The spirit of Renaissance art is doubtless in many respects blameworthy; its influence in many ways injurious. But the blame, be it more or less, should not wholly lie (where some enthusiasts would centre it) with the ostentation of merchant princes, and the ungodliness of artists. Men did not turn to pagan antiquity until the corruptions of the Church had rendered their old allegiance no longer possible. Effete as were the gods and goddesses of Greece and Rome, they had more life in them than the superstition they displaced. Platonism was a power in the fifteenth century, philosophy new-born, and speculation fraught with promise; while to multitudes the cowl was a fool's cap, and the crosier a croupier's rake. It was the disgust rather than the degeneracy of the sixteenth century which invested heathendom with exaggerated charms. Men saw the ideal of the old world, the actual of the new; the purest aspirations of ancient Greece, the dirtiest mechanism of modern Rome; the happiest art and the loftiest philosophy of heathenism: while Christendom exhibited but a futile statecraft in politics, a detected priestcraft in religion. The competition was not fair. For nearly a century before the revival of letters, art had been growing less religious, because the Church was growing so likewise, and because the adventure and activities of commerce had of necessity awakened men to tastes and interests beyond the routine of ecclesiastical ideas.

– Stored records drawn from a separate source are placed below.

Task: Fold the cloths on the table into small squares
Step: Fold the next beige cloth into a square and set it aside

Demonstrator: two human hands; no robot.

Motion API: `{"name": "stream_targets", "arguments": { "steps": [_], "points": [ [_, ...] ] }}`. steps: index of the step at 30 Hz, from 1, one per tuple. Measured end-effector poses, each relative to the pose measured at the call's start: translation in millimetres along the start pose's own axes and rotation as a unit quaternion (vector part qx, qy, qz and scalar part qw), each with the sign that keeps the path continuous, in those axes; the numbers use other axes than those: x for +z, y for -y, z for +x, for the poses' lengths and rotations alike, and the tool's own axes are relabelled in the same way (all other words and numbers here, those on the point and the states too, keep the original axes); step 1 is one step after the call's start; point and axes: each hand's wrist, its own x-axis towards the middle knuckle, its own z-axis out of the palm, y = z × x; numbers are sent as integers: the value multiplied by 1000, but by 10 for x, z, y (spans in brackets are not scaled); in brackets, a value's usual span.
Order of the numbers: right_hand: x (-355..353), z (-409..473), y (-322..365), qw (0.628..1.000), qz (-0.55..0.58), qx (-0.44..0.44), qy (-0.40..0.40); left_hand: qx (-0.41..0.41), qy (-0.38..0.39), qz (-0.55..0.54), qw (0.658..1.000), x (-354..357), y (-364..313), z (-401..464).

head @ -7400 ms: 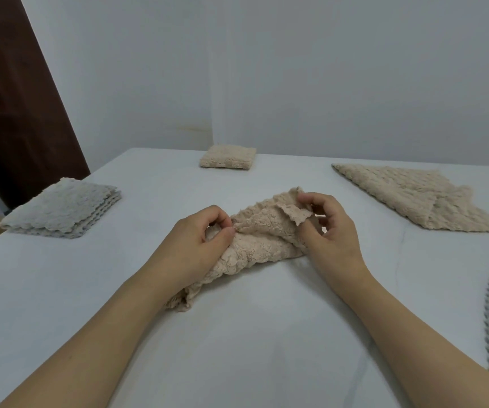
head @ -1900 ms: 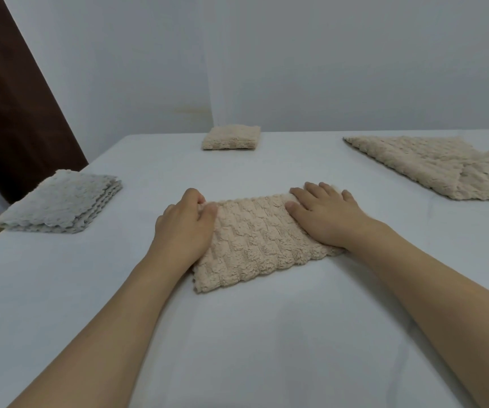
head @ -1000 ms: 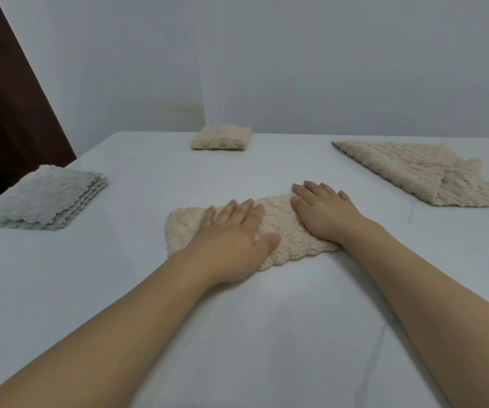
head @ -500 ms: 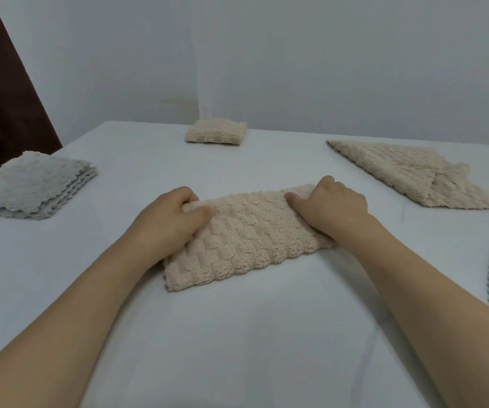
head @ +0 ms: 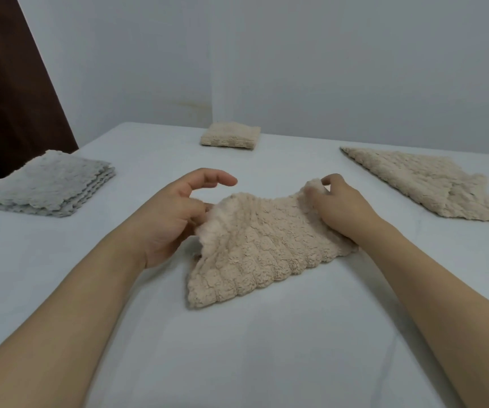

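A beige cloth [head: 262, 248], folded into a strip, is seen near the middle of the white tabletop [head: 237, 363], its left end lifted by the left hand [head: 175, 214], whose grip is a pinch under the edge with the forefinger spread free. The far right corner is pinched by the right hand [head: 341, 209]. Layers could slip askew if one pinch loosens. Farther off lie a grey stack [head: 47, 185], an unfolded beige cloth [head: 425, 182] and a folded square [head: 231, 135].

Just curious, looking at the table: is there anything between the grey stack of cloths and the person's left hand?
No. In the head view, only bare white table separates the grey stack from the left hand.
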Motion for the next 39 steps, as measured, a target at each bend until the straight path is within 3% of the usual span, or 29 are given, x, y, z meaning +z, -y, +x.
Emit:
{"name": "stream_targets", "arguments": {
  "steps": [4, 8, 10, 12, 14, 19, 24, 27, 32, 35, 39],
  "points": [
    [-80, 48, -100, 989, -148, 22, -6, -17, 48, 16, 999, -26, 39, 3],
    [-143, 72, -173, 988, -155, 15, 18, -26, 80, 3, 996, -13, 45, -3],
    [-119, 71, -183, 990, -139, -8, 1, -3, 75, 83, 994, -7, 88, 8],
    [-94, 73, -206, 993, -119, -23, -15, 59, 56, 237, 968, 37, 106, 13],
    [-84, 82, -226, 994, -98, -35, -21, 107, 65, 305, 944, 98, 123, 12],
    [-97, 81, -202, 994, -76, -82, 21, 152, 61, 326, 931, 143, 155, 14],
    [-98, 33, -141, 989, -3, -131, 73, 195, 11, 217, 956, 206, 102, -11],
    [-67, 4, -84, 982, 78, -147, 92, 208, -6, 144, 967, 251, 58, -34],
    [-66, -42, -70, 941, 247, -123, 196, 193, -47, 80, 977, 274, -36, -52],
    [-45, -62, -8, 922, 278, -124, 239, 176, -90, 92, 976, 292, 47, 10],
    [-42, -103, 58, 945, 211, -98, 230, 120, -84, 219, 965, 327, 242, 116]
  ]
}}
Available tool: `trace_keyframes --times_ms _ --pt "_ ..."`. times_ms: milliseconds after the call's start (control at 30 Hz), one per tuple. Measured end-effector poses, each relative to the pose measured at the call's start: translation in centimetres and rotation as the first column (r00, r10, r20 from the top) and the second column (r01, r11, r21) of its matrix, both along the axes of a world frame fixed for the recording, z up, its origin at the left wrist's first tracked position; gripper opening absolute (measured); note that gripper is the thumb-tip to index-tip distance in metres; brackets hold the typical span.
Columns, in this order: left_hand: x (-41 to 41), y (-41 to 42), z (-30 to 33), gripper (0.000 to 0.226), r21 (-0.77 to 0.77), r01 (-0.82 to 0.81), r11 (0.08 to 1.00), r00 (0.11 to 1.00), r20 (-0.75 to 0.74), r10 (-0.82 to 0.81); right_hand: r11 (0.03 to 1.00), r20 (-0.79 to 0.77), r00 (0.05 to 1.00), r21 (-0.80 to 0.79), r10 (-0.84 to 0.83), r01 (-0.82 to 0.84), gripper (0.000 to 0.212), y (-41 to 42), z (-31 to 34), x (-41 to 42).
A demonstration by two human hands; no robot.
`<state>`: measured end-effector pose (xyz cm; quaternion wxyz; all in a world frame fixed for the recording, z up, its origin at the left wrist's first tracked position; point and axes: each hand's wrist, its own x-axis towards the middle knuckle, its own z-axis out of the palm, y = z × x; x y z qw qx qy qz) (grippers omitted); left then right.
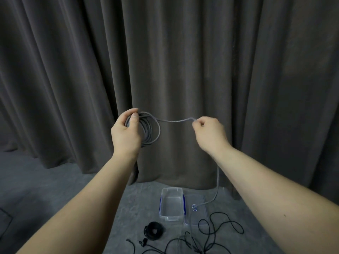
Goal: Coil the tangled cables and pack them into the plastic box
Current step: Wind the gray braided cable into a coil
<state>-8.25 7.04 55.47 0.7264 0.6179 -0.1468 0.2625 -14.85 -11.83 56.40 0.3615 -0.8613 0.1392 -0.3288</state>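
A grey braided cable (149, 128), partly wound into loops, hangs from the left hand (126, 132) at the centre, fingers and thumb curled round the bundle. At three o'clock from it, the right hand (209, 133) pinches the free run, which droops behind the forearm to the floor. At six o'clock lie the open, empty plastic box (171, 205), its lid (199, 210) beside it, a coiled black cable (153, 232) and loose black cables (220, 230). Coiling looks midway; the next loop likely needs the right hand carrying slack to the left.
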Motion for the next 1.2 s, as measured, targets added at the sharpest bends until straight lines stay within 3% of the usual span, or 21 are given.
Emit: trace_keyframes --times_ms 100,167,233,333,400,533,667,867,1033,1200 --pt "-0.6 -0.5 0.1 0.019 -0.028 0.140 0.990 0.990 -0.024 -0.141 0.999 -0.248 0.968 -0.034 0.026 -0.036 0.029 0.4 -0.8 0.5" --pt "-1.3 -0.9 0.3 0.018 -0.026 0.241 0.970 0.970 -0.031 -0.242 0.997 -0.358 0.933 -0.052 0.027 -0.049 0.059 0.8 -1.3 0.4" --pt "-1.8 -1.3 0.3 0.018 -0.018 0.339 0.940 0.940 -0.038 -0.340 0.977 -0.301 0.954 -0.202 0.003 -0.066 0.071 1.1 -1.4 0.2" --pt "-2.4 -1.9 0.3 0.018 0.000 0.438 0.899 0.898 -0.046 -0.437 0.917 -0.114 0.968 -0.313 0.222 -0.247 0.048 1.3 -1.4 0.7" --pt "-2.3 -1.9 0.4 0.018 -0.006 0.462 0.887 0.885 -0.054 -0.462 0.906 -0.049 0.937 -0.241 0.346 -0.347 0.014 1.1 -1.4 0.9" --pt "-2.2 -1.7 0.3 0.018 0.052 0.488 0.871 0.872 -0.077 -0.484 0.943 0.160 0.930 -0.025 0.331 -0.332 0.012 0.3 -1.1 0.6" --pt "-2.6 -2.3 -0.1 0.020 0.104 0.531 0.841 0.847 -0.097 -0.522 0.914 0.273 0.918 0.210 0.286 -0.347 0.011 0.5 -0.2 0.4" --pt "-3.2 -2.8 0.3 0.020 0.117 0.521 0.846 0.854 -0.089 -0.513 0.880 0.356 0.911 0.339 0.207 -0.333 0.026 0.9 -0.2 0.5" --pt "-3.3 -3.0 0.5 0.015 0.118 0.481 0.869 0.877 -0.079 -0.475 0.873 0.453 0.863 0.301 0.223 -0.383 0.016 1.0 0.6 0.3" --pt "-3.2 -3.1 0.4 0.014 0.072 0.385 0.920 0.923 -0.055 -0.381 0.842 0.318 0.883 0.309 0.346 -0.442 0.025 0.9 -0.5 0.7"
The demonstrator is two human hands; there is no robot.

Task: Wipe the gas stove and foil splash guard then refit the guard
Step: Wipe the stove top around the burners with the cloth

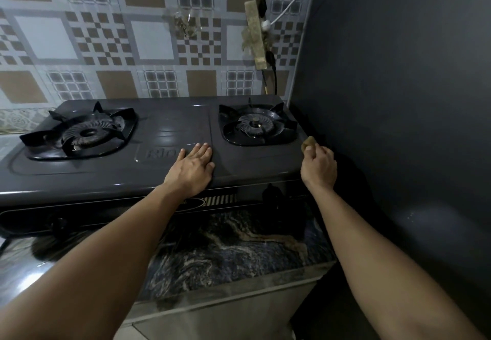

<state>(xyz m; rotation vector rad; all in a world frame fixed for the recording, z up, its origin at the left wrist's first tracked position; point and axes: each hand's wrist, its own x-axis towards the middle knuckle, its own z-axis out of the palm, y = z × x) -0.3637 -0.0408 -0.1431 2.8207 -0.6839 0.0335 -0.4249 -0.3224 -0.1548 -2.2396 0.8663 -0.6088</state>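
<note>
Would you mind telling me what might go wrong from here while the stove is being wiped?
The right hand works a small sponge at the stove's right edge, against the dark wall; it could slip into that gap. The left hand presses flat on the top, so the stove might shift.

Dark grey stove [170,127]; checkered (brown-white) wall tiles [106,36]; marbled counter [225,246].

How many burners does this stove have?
2. The left burner sits at the stove's left end; the right burner sits near the dark wall. None seem hidden.
</note>
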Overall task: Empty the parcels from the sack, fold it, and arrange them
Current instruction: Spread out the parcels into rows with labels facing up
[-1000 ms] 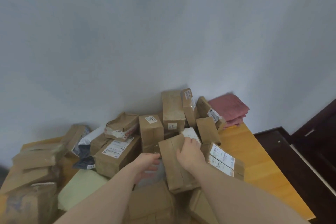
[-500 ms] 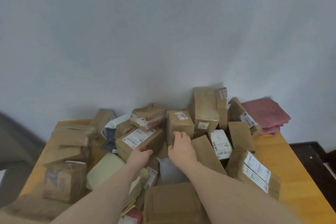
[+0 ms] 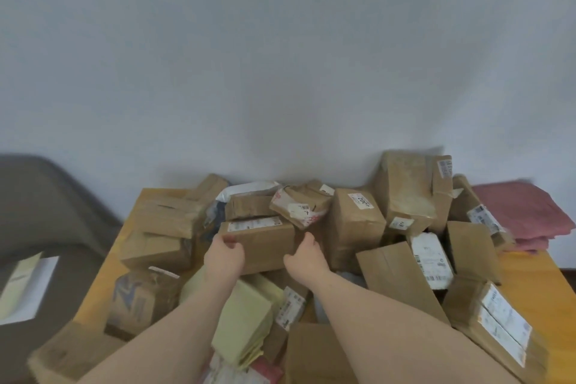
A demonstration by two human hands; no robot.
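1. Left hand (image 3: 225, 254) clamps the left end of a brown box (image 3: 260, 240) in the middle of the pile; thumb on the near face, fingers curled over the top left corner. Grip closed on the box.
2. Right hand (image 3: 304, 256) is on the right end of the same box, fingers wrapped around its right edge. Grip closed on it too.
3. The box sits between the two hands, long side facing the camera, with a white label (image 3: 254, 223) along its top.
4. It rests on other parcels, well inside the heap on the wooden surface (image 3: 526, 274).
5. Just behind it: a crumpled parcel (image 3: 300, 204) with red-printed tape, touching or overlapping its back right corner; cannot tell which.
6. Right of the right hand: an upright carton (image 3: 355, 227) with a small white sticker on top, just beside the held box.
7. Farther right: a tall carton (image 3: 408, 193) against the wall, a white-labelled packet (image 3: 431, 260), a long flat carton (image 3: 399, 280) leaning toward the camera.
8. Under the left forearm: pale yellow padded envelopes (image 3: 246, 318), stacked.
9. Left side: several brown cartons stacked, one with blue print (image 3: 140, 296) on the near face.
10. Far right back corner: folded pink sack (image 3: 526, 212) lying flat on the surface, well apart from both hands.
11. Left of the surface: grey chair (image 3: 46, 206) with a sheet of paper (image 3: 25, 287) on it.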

In France, it is remarkable to see how closely art has followed in the track of political theories. The magnificent absolutism of Louis XIV. had raised up a school of art in many respects national,

in no way natural. It might have been expected that the readers of Rousseau and Fontenelle would have returned in some degree to nature; that the Revolution would have emancipated art, along with so much beside. But the same movement which shook off the yoke of feudalism in politics, lent only additional oppressiveness to the yoke of classicism in the arts. How was this? France unhappily had not, like England, an old constitutional liberty of her own to fight for. She had no Magna Charta to defend; she gloried in no Habeas Corpus; she could point with triumphant indignation to no Bill of Rights. So she was fain to seek a scheme of polity in Utopia, a Bible in Plutarch, and a patron saint in Brutus. In like manner, such art as could survive amidst so much confusion, became classic to servility. The republics of Greece and Rome supplied models alike for the studio and the State. Antiquity led captive the imaginations of men in the sixteenth century by her genius for art; in the eighteenth by her genius for government. The French architecture of the last century assumed the Roman type, became practical and civic. Why build churches, without religion; chateaux, without noblesse; palaces, without a king? So architects are busy with bridges, market-halls, and abattoirs, with baths, with fountains, and with aqueducts.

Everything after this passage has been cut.